Skulptur Projekte Münster (Sculpture Projects Münster) is an exhibition of sculptures in public places in the city of Münster (Germany). Held every ten years since 1977, the exhibition shows works of invited international artists for free in different locations all over town, thereby confronting art with public places. After every exhibition, the city buys a few of the exhibited sculptures which are then installed permanently.

The 4th exhibition in 2007 took place from 16 June to 30 September. The fifth exhibition in 2017 took place from 10 June to 1 October.

==History==
The story of the Sculpture Projects in Münster dates back to the 1970s when George Rickey placed his kinetic sculpture, "Drei rotierende Quadrate" in the German city of Münster. At the time there was a significant public outcry against placement of the artwork. To address this dissatisfaction and to attempt to bridge understanding about art in public places, Klaus Bussmann (then director of the Westfälisches Landesmuseum in Münster) undertook a series of lectures and presentations in 1977 at the museum.
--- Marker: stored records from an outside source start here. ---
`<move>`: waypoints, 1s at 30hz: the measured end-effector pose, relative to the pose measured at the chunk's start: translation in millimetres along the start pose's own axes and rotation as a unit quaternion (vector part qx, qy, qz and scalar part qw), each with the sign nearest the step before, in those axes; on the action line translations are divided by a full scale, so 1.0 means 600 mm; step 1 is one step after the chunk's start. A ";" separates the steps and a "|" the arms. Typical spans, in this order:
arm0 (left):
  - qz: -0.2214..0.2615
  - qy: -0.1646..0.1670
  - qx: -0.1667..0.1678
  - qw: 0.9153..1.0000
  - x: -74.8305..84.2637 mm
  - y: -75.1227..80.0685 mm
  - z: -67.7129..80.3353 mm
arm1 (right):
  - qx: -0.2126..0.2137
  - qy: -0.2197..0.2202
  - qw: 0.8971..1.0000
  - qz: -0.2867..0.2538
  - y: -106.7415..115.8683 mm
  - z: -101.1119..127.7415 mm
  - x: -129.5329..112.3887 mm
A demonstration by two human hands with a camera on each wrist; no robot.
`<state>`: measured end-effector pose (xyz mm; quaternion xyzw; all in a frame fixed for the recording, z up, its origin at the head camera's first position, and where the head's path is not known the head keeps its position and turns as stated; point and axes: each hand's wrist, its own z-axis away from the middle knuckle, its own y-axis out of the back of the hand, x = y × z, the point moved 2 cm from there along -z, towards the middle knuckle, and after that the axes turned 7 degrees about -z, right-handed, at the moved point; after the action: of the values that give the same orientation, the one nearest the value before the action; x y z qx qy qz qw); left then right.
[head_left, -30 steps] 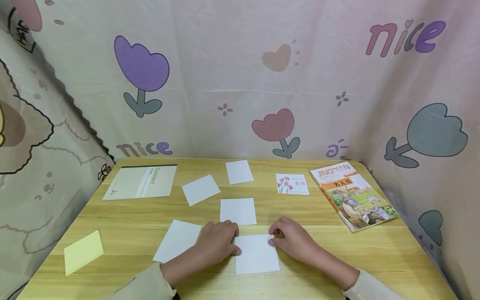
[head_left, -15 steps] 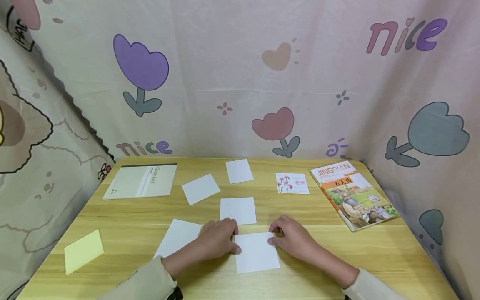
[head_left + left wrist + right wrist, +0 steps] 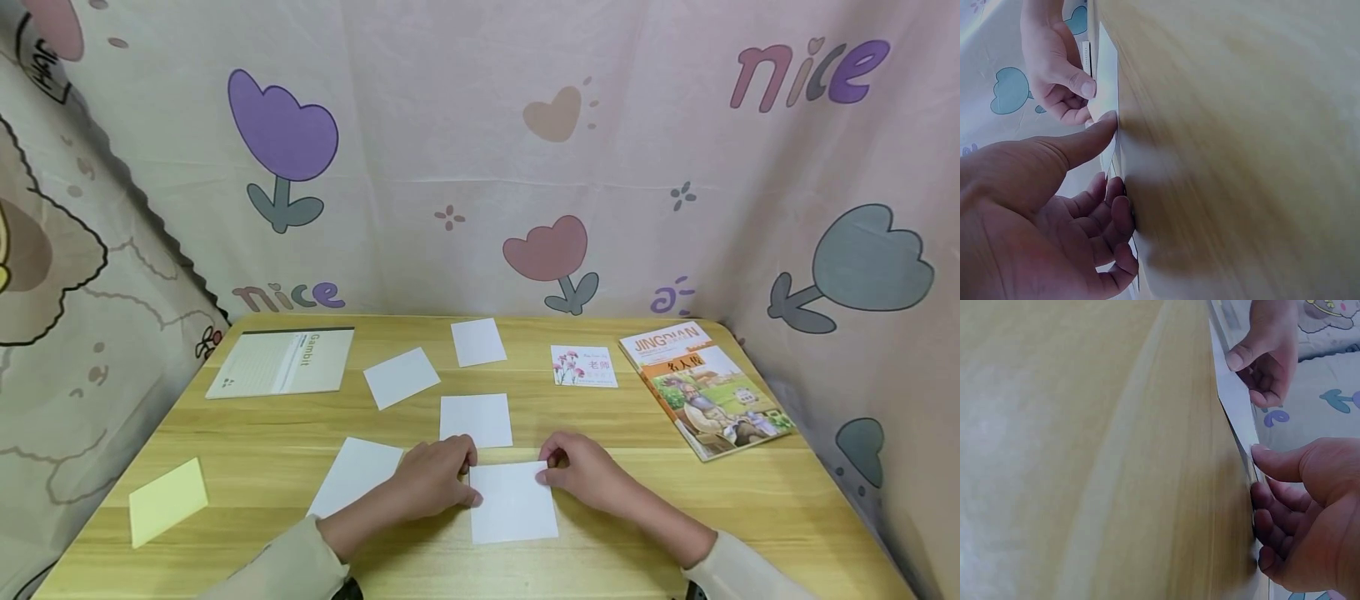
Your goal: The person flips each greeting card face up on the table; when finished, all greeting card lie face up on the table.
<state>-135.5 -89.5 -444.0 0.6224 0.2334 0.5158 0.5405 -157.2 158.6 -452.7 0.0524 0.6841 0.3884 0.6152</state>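
A square white sheet of paper [image 3: 513,504] lies before the person at the front of the table, between both hands. My left hand [image 3: 435,475] pinches its left edge near the far corner, the thumb on top and the other fingers curled. At the far right corner, my right hand [image 3: 588,475] holds the sheet between thumb and bent index finger. The right wrist view shows the sheet [image 3: 1235,400] edge-on, its edge raised slightly off the wood near the right thumb. Another white sheet [image 3: 356,477] is partly covered by the left forearm.
Several more white sheets [image 3: 476,421] lie farther back. A yellow sheet [image 3: 168,502] is at the left, a Gambit notebook [image 3: 285,362] at the back left. A flower-printed card [image 3: 584,367] and a magazine [image 3: 707,390] are at the right. A patterned curtain [image 3: 420,108] hangs behind the table [image 3: 750,517].
The right hand has shifted slightly left. The sheet's far right corner has moved up a little in the head view. The left hand keeps its place.
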 end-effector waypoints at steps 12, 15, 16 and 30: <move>0.136 0.011 -0.022 0.990 -0.017 0.004 0.003 | 0.000 -0.008 0.995 -0.099 0.002 -0.002 0.008; 0.199 0.012 -0.026 0.980 -0.020 0.011 0.003 | 0.005 -0.007 0.993 -0.114 0.004 -0.002 0.009; 0.220 0.010 -0.025 0.975 -0.020 0.013 0.003 | 0.007 -0.008 0.993 -0.121 0.006 -0.002 0.008; 0.357 -0.008 0.104 0.928 -0.006 0.085 -0.015 | 0.048 0.111 0.968 -0.218 0.067 0.011 -0.056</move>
<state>-158.6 -104.2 -399.8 0.7214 0.0444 0.6425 0.2545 -159.6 171.2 -401.7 -0.1115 0.7610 0.2149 0.6019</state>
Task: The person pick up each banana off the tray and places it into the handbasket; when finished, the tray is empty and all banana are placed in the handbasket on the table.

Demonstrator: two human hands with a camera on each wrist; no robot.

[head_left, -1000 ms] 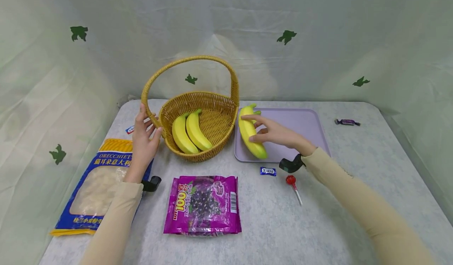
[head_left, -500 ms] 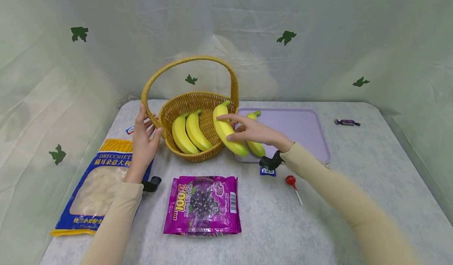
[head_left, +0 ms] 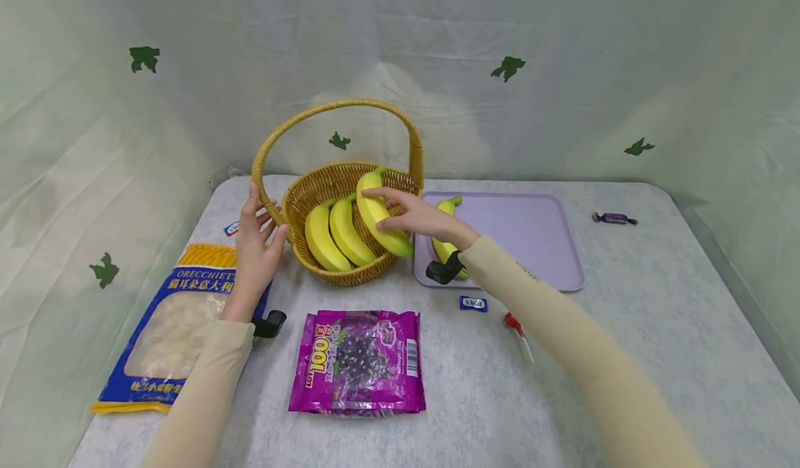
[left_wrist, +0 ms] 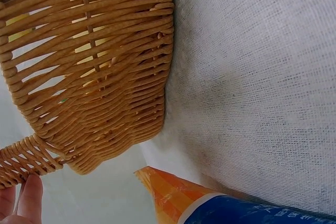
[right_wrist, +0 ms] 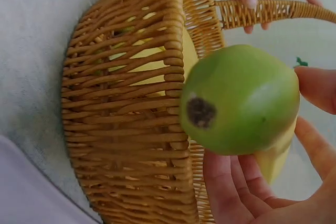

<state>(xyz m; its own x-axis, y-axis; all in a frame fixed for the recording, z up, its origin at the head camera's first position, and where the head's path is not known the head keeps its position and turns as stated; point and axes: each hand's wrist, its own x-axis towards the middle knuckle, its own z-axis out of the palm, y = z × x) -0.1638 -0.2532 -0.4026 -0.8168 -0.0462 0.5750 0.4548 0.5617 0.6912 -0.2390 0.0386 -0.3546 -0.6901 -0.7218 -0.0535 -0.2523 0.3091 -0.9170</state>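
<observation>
My right hand (head_left: 412, 216) grips a yellow banana (head_left: 377, 214) between thumb and fingers, over the right side of the wicker basket (head_left: 350, 277). In the right wrist view the banana's green end (right_wrist: 239, 100) faces the camera beside the basket rim. Two more bananas lie in the basket, a left one (head_left: 323, 239) and a middle one (head_left: 350, 232). With thumb and fingers around it, my left hand (head_left: 255, 246) holds the base of the basket's handle (left_wrist: 26, 162). Another banana (head_left: 445, 235) lies on the lilac tray (head_left: 519, 225), partly hidden by the right wrist.
A blue and yellow pasta bag (head_left: 169, 336) lies under the left forearm. A purple candy bag (head_left: 359, 364) is in front of the basket. A small blue candy (head_left: 473, 304) and a red lollipop (head_left: 514, 323) lie before the tray, and a dark wrapped candy (head_left: 615, 218) at far right.
My right hand has carried the banana left from the tray to over the basket, uncovering the one that stays on the tray. The left hand keeps its hold on the handle.
</observation>
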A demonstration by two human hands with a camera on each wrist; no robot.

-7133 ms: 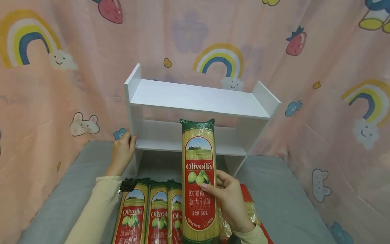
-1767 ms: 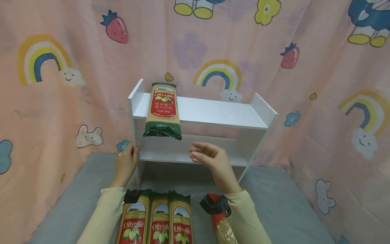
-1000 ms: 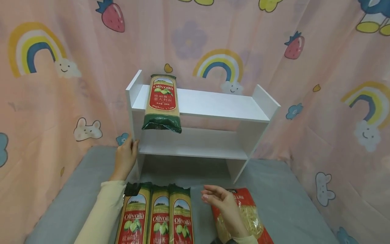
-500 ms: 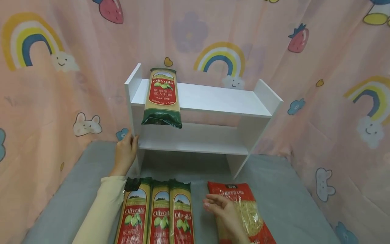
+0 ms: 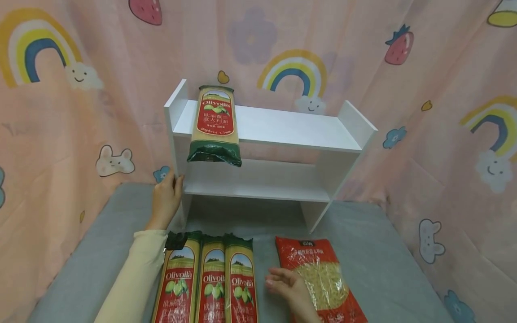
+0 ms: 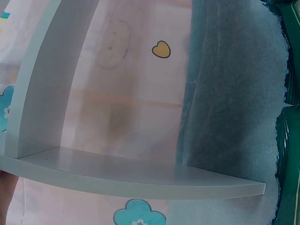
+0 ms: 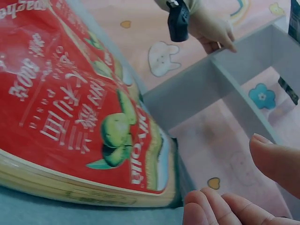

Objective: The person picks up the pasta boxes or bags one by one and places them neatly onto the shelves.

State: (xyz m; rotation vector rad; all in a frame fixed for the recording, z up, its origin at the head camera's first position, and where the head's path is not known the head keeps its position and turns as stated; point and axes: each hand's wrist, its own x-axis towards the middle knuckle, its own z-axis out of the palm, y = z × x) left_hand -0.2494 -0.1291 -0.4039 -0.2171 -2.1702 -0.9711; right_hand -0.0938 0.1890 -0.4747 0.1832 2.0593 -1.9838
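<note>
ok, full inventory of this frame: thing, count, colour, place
white two-tier wooden shelf unit: 1, white, back of the grey mat
spaghetti pack on the shelf: 1, red, yellow and green, top tier at left, end hanging over the front edge
spaghetti packs lying flat: 3, same colours, side by side on the mat in front
red bag of short pasta: 1, red with clear window, mat at right
grey mat: 1, grey, underneath everything
pink cartoon curtain: pink, all round
left hand: holds the shelf's left side panel
right hand: open, between packs and bag
</note>
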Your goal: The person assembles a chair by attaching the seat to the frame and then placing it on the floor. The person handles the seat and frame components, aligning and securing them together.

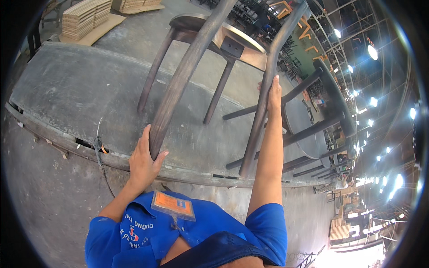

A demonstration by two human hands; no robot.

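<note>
A dark brown wooden chair [183,73] rests tilted on the grey tabletop, two of its long legs pointing toward me. Its thinner legs reach down to the table, and the pale wood of its seat's underside shows, with a dark block [232,46] on it. Around the lower end of the left long leg, my left hand [144,161] is closed, thumb and fingers on either side. My right hand [274,94] grips the right long leg farther up; part of its fingers is hidden behind the wood.
The long grey table [67,82] has a worn near edge. An air blow gun with a hose [98,144] hangs there at the left. More dark chairs [313,127] stand close on the right. Stacked boards [87,18] lie beyond the table at the far left.
</note>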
It was as an extension of this outreach program that the idea for Sculpture Projects Münster was born with Bussmann and Kasper König (curator at Museum Ludwig) as the project's founders. Although protests of the project followed in latter years, the citizens of Münster eventually came to embrace the project, and are quite proud of it today, celebrating its presence in the city, as well as understanding the economical benefit it brings to this rather small college town. Some 35 works that premiered at previous Sculpture Projects were subsequently bought by the city. The 100-day event has taken place every 10 years since 1977 and is coordinated to occur concurrent with the Documenta exhibition, which takes place in Kassel, Germany, some 200 km or 125 miles away. The curatorial committee of the Sculpture Projects rotates with each of its manifestations and is meant to highlight the best example of sculptural artworks and installations from a worldwide selection of artists. Each artist then chooses a site in the city, and conceives a work with that site firmly in mind. The most recent manifestation of the Sculpture Projects, in the summer of 2007, was co-curated by Brigitte Franzen, Kasper König, and Carina Plath. For the first time, the exhibitions extends to the industrial city of Marl in 2017.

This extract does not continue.